6. Lily
Lily
6
I’ve always been the type of girl who carefully observes her surroundings, assessing every detail before making a decision. Those traits kept me alive through every minute of hell I endured over the past six years.
So then tell me why it only took one look into Raphael’s light hazel eyes for those virtues to go flying right out the window.
I know leaving with Raphael was the right thing to do, but I fear I may not have thought everything through as I usually would. It’s clear from his home and vehicles that he has money and power. He claims he wants to make Xiao pay for everything he’s done, but I know the dark world Xiao deals business in…does that mean Raphael does too? For all I know, I’m merely swapping one devil for another, someone with similar intentions to Xiao. And if that’s the case, then am I really any more free?
I lie down next to Mei, pulling her close to my chest before I curl around her small body. My body is tired, but my mind refuses to rest.
There was a time when falling asleep came easily and effortlessly to me. The significance of rest was deeply ingrained in us as doctors during residency. A vacant patient room, an old gurney abandoned in storage, or, embarrassingly, there was even that one time I dozed off on the toilet. Sleep was sleep. It didn’t matter where so long as I got a few much-needed hours of rest.
That all changed the first night I was abused by Dr. Rodriguez. Too afraid to sleep, I would remain awake all night, catching every creak and rustle, finally surrendering to sleep when sheer exhaustion overcame me.
When Mei was born, it only got worse. The fear of something terrible happening to her was overwhelming, leaving me feeling like a zombie, only sleeping when I was certain I was alone. As time went on, the fears lessened, but the persistent feeling of unease never truly disappeared. I lived in a constant state of worry, bracing myself for the next outburst or attack, until I grew numb and concentrated on my only source of happiness. Mei.
When I first discovered I was pregnant with Mei, I seriously considered throwing myself down a flight of stairs. And then one night I dreamed about a dark-haired, blue-eyed little girl running through the water at the beach at sunset. I could hear her laugh, see her smile, and feel the warmth of her sun-kissed skin.
Mei’s birth wasn’t easy by any means and was probably the hardest thing I’ve ever done. In a bathtub with no drugs, I delivered my daughter all by myself. As soon as I held her tiny body, covered in blood and mucus, and heard her take her first cry, a wave of emotions washed over me: elation, love, hope, and guilt. How I could ever think of ending her life before she had the chance to live left me instantly feeling like the worst mother. I made a vow at that moment to always be there for her, to protect her, and to teach her.
Somehow, I reached my bed shortly afterward before passing out from blood loss and exertion. I’m not sure who found me, but when I woke up next, it was in one of Xiao’s underground medical back rooms. Because despite being a perverted piece of shit human being who made his business in the trade of human flesh, Xiao made sure his…inventory…was well cared for medically. Apparently, victims don’t sell as well when they’re not in good shape.
The doctor who treated me after Mei’s birth told Xiao I was lucky to be alive, but when we were alone, she praised me for delivering Mei on my own. I have my medical degree to thank and my instant maternal instinct for providing me with the skills to do so.

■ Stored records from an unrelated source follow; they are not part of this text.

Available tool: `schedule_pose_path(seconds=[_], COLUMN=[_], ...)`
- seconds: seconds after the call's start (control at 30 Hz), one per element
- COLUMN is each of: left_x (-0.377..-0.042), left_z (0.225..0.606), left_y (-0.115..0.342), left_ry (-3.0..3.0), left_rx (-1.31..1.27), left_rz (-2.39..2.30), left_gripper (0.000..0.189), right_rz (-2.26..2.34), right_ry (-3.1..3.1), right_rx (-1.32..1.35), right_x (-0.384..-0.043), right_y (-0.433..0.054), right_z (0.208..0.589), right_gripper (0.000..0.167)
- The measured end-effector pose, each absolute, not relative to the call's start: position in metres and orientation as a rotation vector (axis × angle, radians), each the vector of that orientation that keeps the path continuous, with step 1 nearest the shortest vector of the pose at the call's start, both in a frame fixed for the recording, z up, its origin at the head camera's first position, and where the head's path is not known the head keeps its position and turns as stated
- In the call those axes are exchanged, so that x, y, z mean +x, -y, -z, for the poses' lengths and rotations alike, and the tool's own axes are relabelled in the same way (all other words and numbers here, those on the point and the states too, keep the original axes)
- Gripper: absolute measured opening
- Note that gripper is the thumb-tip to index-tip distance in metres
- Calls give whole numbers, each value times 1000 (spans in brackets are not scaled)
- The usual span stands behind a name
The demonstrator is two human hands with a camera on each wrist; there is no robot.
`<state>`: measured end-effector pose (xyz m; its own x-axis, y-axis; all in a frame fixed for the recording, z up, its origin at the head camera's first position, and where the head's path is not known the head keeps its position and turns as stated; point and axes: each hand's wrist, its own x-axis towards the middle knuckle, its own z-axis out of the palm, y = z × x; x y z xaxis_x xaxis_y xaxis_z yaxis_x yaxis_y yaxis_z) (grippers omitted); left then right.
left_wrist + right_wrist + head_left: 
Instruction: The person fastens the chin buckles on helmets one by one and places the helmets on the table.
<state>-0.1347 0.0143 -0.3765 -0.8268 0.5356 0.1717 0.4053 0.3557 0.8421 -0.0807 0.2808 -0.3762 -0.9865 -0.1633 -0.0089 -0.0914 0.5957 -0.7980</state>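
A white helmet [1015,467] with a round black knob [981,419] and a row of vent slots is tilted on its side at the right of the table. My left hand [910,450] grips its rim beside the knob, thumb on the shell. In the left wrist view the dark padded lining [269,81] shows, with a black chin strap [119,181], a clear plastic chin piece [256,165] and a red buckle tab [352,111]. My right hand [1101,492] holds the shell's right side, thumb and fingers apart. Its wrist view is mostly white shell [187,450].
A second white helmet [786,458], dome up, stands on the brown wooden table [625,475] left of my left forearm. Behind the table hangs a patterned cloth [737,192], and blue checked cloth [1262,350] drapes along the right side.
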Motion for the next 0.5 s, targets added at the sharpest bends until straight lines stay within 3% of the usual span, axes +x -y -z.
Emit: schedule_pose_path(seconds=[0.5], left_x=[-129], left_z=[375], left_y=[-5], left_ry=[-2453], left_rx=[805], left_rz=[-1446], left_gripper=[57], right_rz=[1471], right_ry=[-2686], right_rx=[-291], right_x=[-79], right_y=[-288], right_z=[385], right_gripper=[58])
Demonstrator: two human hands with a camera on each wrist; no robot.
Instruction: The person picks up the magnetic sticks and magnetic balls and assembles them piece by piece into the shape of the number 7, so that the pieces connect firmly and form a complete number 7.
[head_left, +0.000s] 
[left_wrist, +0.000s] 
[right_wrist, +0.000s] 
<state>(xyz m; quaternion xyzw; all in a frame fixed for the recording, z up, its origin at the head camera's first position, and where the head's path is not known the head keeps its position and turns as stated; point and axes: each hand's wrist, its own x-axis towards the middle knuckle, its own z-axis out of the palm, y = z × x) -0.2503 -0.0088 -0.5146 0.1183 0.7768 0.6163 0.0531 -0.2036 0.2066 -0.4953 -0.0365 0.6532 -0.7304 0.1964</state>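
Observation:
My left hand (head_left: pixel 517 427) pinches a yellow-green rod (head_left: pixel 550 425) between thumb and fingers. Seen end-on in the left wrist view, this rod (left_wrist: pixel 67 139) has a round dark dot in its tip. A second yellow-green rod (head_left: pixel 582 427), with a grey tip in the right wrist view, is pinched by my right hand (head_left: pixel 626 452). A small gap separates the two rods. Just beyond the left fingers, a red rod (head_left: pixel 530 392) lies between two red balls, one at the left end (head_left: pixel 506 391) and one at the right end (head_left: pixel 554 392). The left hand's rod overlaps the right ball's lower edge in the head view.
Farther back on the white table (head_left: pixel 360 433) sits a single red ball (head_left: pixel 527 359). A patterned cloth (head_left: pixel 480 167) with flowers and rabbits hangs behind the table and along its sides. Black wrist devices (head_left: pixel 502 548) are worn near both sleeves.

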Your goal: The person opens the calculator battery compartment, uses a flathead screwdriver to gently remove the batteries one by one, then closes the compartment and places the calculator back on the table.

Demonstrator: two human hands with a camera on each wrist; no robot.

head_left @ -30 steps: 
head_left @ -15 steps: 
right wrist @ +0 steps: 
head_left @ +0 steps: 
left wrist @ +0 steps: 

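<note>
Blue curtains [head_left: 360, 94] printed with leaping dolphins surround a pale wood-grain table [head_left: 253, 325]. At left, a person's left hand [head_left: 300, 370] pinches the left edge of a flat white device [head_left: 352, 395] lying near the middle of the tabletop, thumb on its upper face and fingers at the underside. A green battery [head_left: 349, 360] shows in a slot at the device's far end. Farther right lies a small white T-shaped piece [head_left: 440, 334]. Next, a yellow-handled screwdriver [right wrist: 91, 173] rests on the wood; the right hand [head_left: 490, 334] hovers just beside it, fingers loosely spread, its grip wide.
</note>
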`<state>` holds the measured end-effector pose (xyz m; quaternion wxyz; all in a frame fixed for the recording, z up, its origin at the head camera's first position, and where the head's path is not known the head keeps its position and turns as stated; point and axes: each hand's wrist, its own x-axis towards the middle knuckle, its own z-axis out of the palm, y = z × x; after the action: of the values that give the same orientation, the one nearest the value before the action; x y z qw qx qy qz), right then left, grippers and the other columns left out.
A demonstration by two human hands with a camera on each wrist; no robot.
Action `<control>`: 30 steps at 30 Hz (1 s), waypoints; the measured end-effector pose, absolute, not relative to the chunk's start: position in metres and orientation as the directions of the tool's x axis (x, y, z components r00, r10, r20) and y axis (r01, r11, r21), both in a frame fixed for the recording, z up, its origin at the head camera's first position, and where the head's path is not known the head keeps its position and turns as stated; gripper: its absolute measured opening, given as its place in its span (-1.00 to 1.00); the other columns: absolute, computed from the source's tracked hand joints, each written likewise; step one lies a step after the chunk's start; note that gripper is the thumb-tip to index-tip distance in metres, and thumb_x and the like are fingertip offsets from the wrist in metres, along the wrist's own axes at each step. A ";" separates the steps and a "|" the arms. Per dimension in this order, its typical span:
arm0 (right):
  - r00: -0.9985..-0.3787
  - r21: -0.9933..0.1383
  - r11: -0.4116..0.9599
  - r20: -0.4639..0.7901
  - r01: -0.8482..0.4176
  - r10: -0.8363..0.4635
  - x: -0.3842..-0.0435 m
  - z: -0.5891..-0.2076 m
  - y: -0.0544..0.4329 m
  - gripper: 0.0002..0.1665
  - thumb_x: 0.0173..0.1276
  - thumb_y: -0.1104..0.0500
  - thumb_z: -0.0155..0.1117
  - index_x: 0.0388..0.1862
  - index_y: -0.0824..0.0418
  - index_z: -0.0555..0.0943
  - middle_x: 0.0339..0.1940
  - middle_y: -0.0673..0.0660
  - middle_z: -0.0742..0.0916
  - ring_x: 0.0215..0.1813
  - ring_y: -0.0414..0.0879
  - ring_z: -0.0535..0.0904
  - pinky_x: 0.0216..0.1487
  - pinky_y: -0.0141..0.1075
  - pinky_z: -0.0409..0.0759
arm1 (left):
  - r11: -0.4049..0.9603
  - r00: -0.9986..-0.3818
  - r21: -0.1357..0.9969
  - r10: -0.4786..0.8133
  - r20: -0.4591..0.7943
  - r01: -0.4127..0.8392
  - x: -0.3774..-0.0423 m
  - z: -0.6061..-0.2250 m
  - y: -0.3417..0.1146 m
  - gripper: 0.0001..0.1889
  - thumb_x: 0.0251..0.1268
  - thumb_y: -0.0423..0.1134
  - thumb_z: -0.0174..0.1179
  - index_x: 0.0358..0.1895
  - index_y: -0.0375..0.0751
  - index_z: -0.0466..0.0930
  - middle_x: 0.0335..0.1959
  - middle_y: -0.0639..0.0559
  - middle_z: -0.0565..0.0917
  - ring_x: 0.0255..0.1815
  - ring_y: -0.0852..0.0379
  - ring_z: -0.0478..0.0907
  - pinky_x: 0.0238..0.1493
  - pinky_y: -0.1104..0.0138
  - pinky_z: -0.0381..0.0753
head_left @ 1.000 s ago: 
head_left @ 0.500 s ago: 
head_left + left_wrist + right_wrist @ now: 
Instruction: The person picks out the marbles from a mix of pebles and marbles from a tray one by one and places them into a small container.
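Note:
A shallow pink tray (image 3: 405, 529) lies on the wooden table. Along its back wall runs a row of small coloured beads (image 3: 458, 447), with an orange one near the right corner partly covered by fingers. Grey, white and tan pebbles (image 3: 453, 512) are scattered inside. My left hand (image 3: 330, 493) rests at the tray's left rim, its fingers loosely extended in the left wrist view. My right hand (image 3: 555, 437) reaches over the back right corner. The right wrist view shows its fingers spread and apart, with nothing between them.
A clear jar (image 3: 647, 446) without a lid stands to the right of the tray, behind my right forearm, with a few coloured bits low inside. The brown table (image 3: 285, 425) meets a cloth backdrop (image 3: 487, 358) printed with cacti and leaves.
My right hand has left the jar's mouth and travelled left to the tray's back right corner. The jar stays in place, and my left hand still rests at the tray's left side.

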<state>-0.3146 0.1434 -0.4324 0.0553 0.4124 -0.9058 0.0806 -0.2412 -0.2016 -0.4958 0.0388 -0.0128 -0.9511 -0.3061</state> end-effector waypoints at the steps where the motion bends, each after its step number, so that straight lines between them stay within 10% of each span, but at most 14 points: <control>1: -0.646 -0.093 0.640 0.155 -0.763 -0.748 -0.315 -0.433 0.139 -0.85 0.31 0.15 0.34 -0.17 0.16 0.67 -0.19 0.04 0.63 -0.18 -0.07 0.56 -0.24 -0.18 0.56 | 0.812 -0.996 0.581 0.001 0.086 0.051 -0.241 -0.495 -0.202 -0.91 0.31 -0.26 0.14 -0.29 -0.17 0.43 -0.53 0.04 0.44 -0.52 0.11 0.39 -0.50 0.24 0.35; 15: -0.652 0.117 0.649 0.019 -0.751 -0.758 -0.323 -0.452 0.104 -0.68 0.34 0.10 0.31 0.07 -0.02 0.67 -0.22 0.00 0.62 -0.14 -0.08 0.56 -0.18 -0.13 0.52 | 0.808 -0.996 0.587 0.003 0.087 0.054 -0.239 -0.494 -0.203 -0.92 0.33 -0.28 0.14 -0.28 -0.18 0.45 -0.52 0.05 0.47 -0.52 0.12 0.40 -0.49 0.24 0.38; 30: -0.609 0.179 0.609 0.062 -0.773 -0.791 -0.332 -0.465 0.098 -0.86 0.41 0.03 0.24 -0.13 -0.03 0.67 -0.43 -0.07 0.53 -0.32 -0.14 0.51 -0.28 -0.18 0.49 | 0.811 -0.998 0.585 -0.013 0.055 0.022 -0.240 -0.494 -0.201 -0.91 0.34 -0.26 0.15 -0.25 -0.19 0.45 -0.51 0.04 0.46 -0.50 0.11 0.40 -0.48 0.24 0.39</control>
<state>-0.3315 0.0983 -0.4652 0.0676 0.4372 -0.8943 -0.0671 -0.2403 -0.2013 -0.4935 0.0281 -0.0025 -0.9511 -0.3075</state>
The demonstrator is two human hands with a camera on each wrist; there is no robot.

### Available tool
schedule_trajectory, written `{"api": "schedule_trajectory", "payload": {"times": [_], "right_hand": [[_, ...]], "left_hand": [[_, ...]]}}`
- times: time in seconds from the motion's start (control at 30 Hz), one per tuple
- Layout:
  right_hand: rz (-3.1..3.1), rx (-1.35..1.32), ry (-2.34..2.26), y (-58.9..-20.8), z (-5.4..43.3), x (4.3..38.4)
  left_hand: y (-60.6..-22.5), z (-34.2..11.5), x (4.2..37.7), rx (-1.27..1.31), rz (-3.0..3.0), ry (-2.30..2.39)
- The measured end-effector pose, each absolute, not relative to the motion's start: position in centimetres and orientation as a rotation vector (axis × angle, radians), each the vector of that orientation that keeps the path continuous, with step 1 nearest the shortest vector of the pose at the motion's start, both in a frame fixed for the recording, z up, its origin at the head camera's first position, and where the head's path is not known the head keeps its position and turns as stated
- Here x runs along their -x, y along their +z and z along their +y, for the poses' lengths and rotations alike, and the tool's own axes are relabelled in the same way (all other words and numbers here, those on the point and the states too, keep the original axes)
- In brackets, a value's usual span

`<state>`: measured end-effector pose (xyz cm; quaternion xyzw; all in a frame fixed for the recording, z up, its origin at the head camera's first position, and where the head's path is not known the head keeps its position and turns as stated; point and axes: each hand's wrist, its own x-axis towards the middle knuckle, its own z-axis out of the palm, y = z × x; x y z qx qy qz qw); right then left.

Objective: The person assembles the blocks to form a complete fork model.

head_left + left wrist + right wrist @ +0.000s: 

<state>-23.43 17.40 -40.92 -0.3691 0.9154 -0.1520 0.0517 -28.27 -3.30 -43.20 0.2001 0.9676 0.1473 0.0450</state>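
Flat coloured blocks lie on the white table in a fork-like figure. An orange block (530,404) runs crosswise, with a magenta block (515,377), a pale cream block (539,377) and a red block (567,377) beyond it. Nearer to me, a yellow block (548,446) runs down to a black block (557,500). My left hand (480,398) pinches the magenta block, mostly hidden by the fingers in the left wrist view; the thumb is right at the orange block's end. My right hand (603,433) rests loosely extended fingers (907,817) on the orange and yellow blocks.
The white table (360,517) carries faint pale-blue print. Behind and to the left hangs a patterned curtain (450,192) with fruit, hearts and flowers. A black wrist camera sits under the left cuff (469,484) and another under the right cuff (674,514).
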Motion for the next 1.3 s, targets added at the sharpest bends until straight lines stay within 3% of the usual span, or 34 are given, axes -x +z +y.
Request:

Then I did something perilous and begged the doctor to help me prevent another pregnancy. It’s clear that the implant I had prior to being kidnapped had expired, or else Mei wouldn’t have been conceived. But I wasn’t ready to be a walking womb after her birth, either.
Reluctantly, the doctor agreed to insert an IUD and kept silent afterward. Something I will forever be thankful to her for.
But having Mei was only the first problem. Convincing Xiao to let me raise her took every ounce of respect I had for myself. I did things and said things I’m not proud of…anything it took to keep my daughter by my side. But that’s what a mother does, what a mother should do. Sacrifice it all if it means the protection of their child.
Ultimately, I think that’s why I took the chance and went with the devil I didn’t know. Raphael can’t do anything worse than what’s already been done to me.
By the time I fall asleep, the sun is already caressing the night sky with its morning light and when I wake up in a bright room, it feels like no time has passed.
I turn over to check on Mei, but she’s nowhere to be found.
I jolt out of bed and rush to the bathroom. With such a tiny bladder, she often gets up to use the restroom at night. Only the bathroom is empty, too. Where the hell is my daughter?
Flinging open the bedroom door, I don’t even register the lock being undone before I’m out the door and running down the hallway.
“Mei!” I shout, the effort causing my ribs to protest.
The hall leads directly into a spacious main living area, filled with natural light, but my focus isn’t on the beautiful, bright, and open space, but on something else. It’s the little girl sitting on a stool at the kitchen island, happily swinging her legs as she eats a bowl of cereal.
Mei turns toward me with a big smile. “Hi, Mommy!”